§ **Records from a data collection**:
----------------

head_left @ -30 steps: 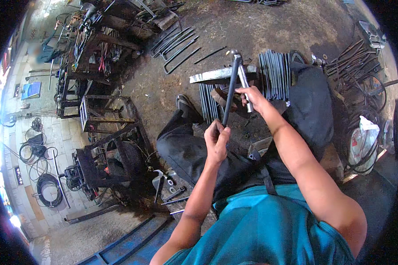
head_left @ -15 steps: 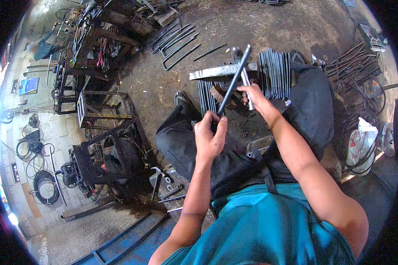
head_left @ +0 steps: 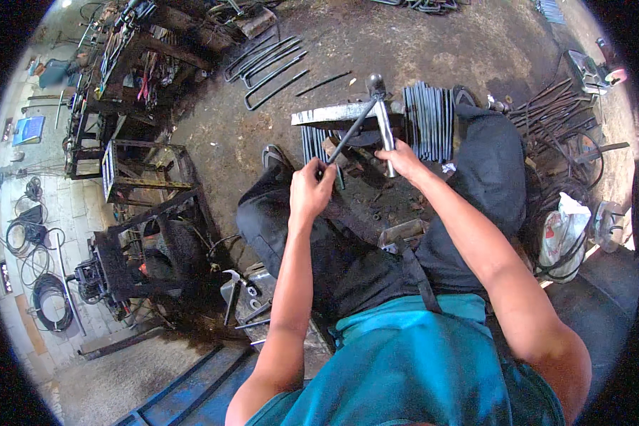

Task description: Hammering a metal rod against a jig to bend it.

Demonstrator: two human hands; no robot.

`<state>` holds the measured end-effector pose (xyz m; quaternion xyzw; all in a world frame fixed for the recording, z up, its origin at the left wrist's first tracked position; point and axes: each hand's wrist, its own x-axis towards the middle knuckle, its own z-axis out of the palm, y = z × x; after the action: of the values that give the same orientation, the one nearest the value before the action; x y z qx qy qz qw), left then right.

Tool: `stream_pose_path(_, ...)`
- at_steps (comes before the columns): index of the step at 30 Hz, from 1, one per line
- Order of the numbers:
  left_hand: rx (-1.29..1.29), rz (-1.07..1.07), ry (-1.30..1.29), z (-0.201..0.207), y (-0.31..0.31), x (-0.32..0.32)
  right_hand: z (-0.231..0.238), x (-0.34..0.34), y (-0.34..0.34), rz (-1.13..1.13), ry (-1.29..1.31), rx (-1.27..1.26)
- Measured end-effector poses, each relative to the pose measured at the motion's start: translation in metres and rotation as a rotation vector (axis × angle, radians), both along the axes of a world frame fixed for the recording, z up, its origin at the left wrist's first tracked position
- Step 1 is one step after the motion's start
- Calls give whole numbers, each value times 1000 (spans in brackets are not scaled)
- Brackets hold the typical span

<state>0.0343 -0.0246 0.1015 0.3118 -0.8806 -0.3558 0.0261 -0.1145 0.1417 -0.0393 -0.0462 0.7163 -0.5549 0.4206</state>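
Observation:
My left hand [head_left: 312, 189] is closed round the near end of a dark metal rod [head_left: 351, 134]. The rod slants away to the right, and its far end meets the worn metal block [head_left: 326, 114] near the hammer head. In my right hand [head_left: 402, 159] is a ball-headed hammer [head_left: 386, 129], gripped low on its silvery handle. Its head is above the block's far edge. Whether hammer and rod touch, I cannot tell. Straight metal rods [head_left: 429, 122] lie side by side right of the block, and more rods [head_left: 314, 144] show beneath its left part.
Bent U-shaped rods [head_left: 277, 78] lie on the floor beyond the block. A claw hammer [head_left: 243, 282] rests by my left side. Dark metal frames [head_left: 149, 183] stand left. Piled rods [head_left: 552, 106] and a white plastic bag [head_left: 566, 231] are at right.
The rod's far end has dropped from in front of the hammer down to the block. My left hand has shifted left and a little nearer the block. The whole view has shifted slightly.

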Motion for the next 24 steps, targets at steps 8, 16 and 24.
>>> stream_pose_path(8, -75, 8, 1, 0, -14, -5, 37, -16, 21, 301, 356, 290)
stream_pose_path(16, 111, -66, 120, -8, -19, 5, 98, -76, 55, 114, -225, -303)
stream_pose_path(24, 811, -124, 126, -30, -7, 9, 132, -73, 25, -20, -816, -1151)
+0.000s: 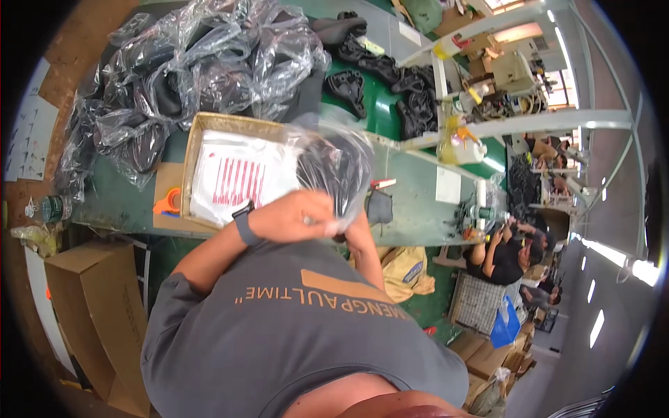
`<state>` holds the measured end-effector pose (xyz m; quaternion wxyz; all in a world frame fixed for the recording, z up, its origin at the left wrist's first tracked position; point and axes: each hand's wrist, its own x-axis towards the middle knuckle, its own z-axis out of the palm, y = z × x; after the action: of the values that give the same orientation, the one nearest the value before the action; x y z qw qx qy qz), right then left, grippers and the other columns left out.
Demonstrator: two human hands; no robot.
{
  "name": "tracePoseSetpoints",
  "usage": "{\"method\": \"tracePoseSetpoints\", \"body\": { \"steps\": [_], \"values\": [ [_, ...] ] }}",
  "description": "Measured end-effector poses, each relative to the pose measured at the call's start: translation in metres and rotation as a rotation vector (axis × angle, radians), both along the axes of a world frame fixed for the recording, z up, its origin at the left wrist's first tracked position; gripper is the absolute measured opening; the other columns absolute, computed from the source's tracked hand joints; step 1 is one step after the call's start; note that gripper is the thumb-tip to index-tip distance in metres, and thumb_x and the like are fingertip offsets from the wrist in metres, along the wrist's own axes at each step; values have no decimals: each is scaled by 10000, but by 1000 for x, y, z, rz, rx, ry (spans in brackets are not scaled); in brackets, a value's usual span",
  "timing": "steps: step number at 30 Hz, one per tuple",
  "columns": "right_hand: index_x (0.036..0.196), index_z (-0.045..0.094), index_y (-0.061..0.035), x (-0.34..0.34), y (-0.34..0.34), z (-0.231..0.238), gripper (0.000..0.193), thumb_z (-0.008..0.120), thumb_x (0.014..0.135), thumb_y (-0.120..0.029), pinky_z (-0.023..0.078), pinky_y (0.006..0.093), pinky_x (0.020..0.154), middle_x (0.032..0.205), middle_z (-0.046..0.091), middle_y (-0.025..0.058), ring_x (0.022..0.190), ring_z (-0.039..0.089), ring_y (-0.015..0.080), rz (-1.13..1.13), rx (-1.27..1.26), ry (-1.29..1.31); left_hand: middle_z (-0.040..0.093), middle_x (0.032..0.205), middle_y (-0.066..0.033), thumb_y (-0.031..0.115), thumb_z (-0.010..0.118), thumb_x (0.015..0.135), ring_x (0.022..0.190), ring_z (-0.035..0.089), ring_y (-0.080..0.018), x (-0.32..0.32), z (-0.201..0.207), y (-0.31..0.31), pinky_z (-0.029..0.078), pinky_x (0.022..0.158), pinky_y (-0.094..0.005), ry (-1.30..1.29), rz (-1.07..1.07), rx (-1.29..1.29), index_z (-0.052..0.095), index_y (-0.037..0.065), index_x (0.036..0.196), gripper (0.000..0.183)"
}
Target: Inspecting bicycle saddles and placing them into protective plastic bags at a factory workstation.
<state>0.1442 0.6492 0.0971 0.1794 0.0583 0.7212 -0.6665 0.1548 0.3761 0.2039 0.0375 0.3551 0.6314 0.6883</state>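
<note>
Close in front of me, a clear plastic bag (352, 157) with a dark, saddle-shaped thing (322, 164) inside stands over the right end of an open carton (189, 164). My left hand (303, 217), with a watch on its wrist, is closed in a pinch at the bag's near end. At the same end my right hand (357, 233) grips the bag from the right, its fingers partly hidden behind the plastic. Flat white bags with red print (240, 171) lie stacked in the carton.
Several dark things in clear plastic (230, 63) are heaped beyond the carton. Black moulded parts (345, 90) lie on the green surface farther right. Orange-handled scissors (167, 202) lie left of the carton. A tall cardboard box (97, 313) stands at lower left; another person (512, 254) sits at right.
</note>
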Motion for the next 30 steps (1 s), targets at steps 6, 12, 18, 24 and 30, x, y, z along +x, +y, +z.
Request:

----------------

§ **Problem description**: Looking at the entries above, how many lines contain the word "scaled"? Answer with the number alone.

§ **Output of the task**: 2